YOUR OBJECTIVE:
Where an entry contains a picture, omit the picture and repeat the rest exactly.

DATA EXTRACT:
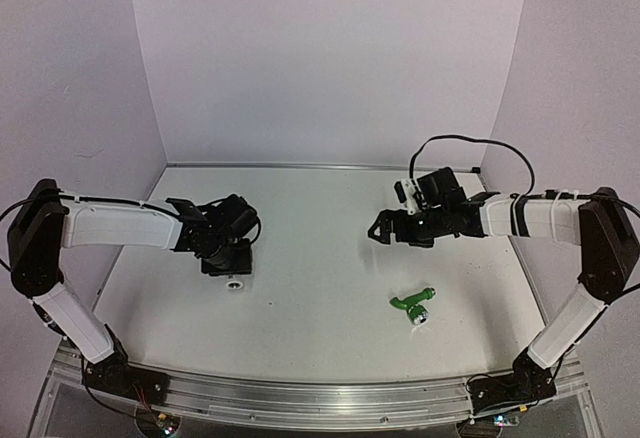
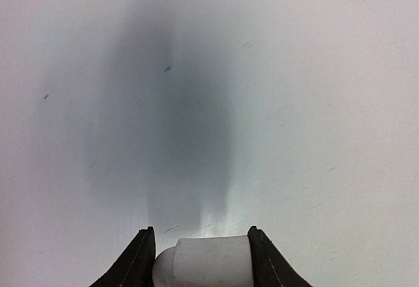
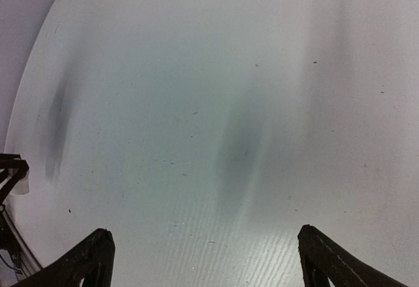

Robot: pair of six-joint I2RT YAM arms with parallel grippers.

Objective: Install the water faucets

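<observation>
The top external camera sits above and behind the arm bases [image 1: 105, 373]. It looks forward and down from far enough to take in the whole white table [image 1: 320, 308] and the pale walls [image 1: 320, 58]. The left wrist camera hangs very near the tabletop and faces almost straight down. The left gripper [image 2: 200, 238] is at its bottom edge, closed around the white fitting [image 2: 209, 261]. The right wrist camera rides higher and looks obliquely across the table, with wall in its upper left corner. The right gripper [image 3: 203, 241] is spread wide at its lower corners. All three views share the tabletop.
</observation>
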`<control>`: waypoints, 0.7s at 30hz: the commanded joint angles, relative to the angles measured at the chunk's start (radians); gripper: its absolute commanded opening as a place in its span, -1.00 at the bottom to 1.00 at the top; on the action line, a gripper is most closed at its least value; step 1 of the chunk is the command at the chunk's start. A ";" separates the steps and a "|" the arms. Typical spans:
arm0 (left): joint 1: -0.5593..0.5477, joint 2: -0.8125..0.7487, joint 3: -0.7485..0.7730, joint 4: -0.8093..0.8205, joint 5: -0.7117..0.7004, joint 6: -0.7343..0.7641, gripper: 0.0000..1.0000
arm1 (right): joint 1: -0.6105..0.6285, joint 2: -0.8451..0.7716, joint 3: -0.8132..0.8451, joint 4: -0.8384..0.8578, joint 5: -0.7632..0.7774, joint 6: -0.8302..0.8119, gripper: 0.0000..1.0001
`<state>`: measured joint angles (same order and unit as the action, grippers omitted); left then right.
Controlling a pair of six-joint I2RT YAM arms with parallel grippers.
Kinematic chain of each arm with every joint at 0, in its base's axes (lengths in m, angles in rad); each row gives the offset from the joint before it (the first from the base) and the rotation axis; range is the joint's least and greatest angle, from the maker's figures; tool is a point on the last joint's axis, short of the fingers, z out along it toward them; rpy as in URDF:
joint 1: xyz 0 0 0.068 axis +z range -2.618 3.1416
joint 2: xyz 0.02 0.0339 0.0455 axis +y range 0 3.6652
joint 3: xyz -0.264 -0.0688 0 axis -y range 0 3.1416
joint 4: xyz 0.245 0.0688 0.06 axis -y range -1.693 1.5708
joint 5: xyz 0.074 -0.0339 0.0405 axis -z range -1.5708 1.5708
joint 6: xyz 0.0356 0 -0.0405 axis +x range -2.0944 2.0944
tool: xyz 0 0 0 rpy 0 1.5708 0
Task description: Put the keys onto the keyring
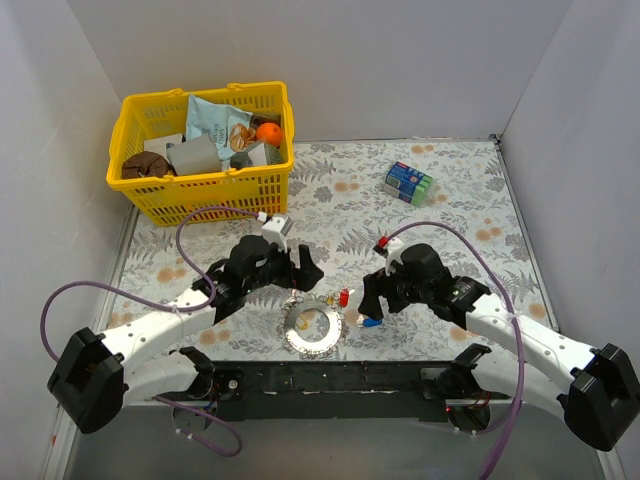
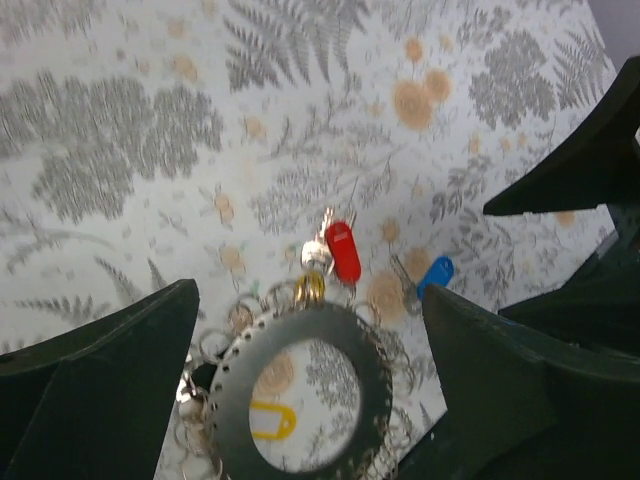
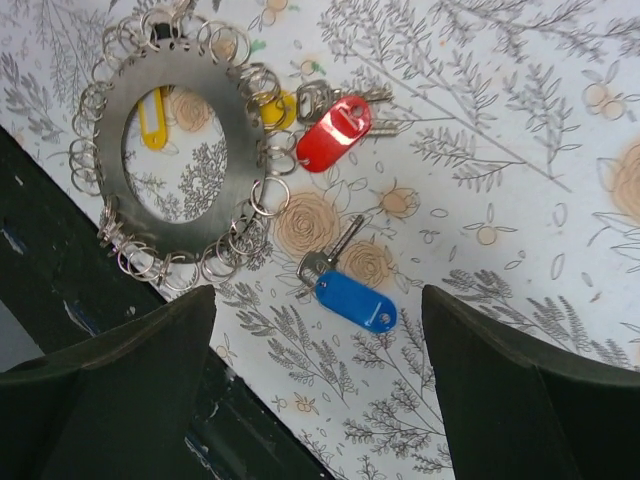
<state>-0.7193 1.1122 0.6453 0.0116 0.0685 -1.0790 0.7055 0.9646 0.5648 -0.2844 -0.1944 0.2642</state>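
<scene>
Keyring flat on desk, near edge, between the two arms. Through its hole: yellow key. Just right of its rim: red key, can't tell if it's hooked on. Blue key further right, clear of the hoop. Left pincer wide, empty, just behind the keyring. Right pincer wide, empty, over the blue key. Yellow basket well behind the keyring, left; blue-green packet well behind, right.
</scene>
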 commanded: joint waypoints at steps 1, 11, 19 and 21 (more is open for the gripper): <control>0.000 -0.120 -0.125 -0.054 0.117 -0.168 0.76 | 0.041 -0.027 -0.058 0.086 0.044 0.064 0.81; -0.022 0.003 -0.151 -0.180 0.204 -0.309 -0.43 | 0.045 0.184 -0.010 0.255 0.013 0.075 0.72; -0.058 0.120 -0.133 -0.223 0.168 -0.329 -0.84 | 0.045 0.302 0.063 0.318 -0.033 0.060 0.65; -0.058 0.132 -0.125 -0.225 0.156 -0.325 -1.00 | 0.045 0.322 0.086 0.309 -0.048 0.052 0.64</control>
<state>-0.7700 1.2346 0.4980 -0.1841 0.2501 -1.3914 0.7448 1.2625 0.5812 -0.0395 -0.2016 0.3332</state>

SOLUTION TO THIS TASK:
Robot: pair of six-joint I2RT YAM arms with parallel grippers.

Objective: Install the water faucets

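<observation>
The top external camera sits above and behind the arm bases [image 1: 105, 373]. It looks forward and down from far enough to take in the whole white table [image 1: 320, 308] and the pale walls [image 1: 320, 58]. The left wrist camera hangs very near the tabletop and faces almost straight down. The left gripper [image 2: 200, 238] is at its bottom edge, closed around the white fitting [image 2: 209, 261]. The right wrist camera rides higher and looks obliquely across the table, with wall in its upper left corner. The right gripper [image 3: 203, 241] is spread wide at its lower corners. All three views share the tabletop.
</observation>
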`<control>`: waypoints, 0.7s at 30hz: the commanded joint angles, relative to the angles measured at the chunk's start (radians); gripper: its absolute commanded opening as a place in its span, -1.00 at the bottom to 1.00 at the top; on the action line, a gripper is most closed at its least value; step 1 of the chunk is the command at the chunk's start. A ";" separates the steps and a "|" the arms. Typical spans:
arm0 (left): joint 1: -0.5593..0.5477, joint 2: -0.8125..0.7487, joint 3: -0.7485..0.7730, joint 4: -0.8093..0.8205, joint 5: -0.7117..0.7004, joint 6: -0.7343..0.7641, gripper: 0.0000..1.0000
arm1 (right): joint 1: -0.6105..0.6285, joint 2: -0.8451..0.7716, joint 3: -0.8132..0.8451, joint 4: -0.8384..0.8578, joint 5: -0.7632..0.7774, joint 6: -0.8302..0.8119, gripper: 0.0000..1.0001
`<state>`: measured joint angles (same order and unit as the action, grippers omitted); left then right.
Controlling a pair of six-joint I2RT YAM arms with parallel grippers.
Kinematic chain of each arm with every joint at 0, in its base's axes (lengths in m, angles in rad); each row gives the offset from the joint before it (the first from the base) and the rotation axis; range is the joint's least and greatest angle, from the maker's figures; tool is a point on the last joint's axis, short of the fingers, z out along it toward them; rpy as in URDF:
joint 1: xyz 0 0 0.068 axis +z range -2.618 3.1416
joint 2: xyz 0.02 0.0339 0.0455 axis +y range 0 3.6652
joint 3: xyz -0.264 -0.0688 0 axis -y range 0 3.1416
joint 4: xyz 0.245 0.0688 0.06 axis -y range -1.693 1.5708
joint 5: xyz 0.074 -0.0339 0.0405 axis -z range -1.5708 1.5708
joint 6: xyz 0.0356 0 -0.0405 axis +x range -2.0944 2.0944
tool: xyz 0 0 0 rpy 0 1.5708 0
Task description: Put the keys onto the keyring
<state>-0.7193 1.1122 0.6453 0.0116 0.0685 -1.0790 0.7055 0.9646 0.5648 -0.2844 -0.1944 0.2642</state>
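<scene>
Keyring flat on desk, near edge, between the two arms. Through its hole: yellow key. Just right of its rim: red key, can't tell if it's hooked on. Blue key further right, clear of the hoop. Left pincer wide, empty, just behind the keyring. Right pincer wide, empty, over the blue key. Yellow basket well behind the keyring, left; blue-green packet well behind, right.
</scene>
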 commanded: joint waypoints at steps 1, 11, 19 and 21 (more is open for the gripper): <control>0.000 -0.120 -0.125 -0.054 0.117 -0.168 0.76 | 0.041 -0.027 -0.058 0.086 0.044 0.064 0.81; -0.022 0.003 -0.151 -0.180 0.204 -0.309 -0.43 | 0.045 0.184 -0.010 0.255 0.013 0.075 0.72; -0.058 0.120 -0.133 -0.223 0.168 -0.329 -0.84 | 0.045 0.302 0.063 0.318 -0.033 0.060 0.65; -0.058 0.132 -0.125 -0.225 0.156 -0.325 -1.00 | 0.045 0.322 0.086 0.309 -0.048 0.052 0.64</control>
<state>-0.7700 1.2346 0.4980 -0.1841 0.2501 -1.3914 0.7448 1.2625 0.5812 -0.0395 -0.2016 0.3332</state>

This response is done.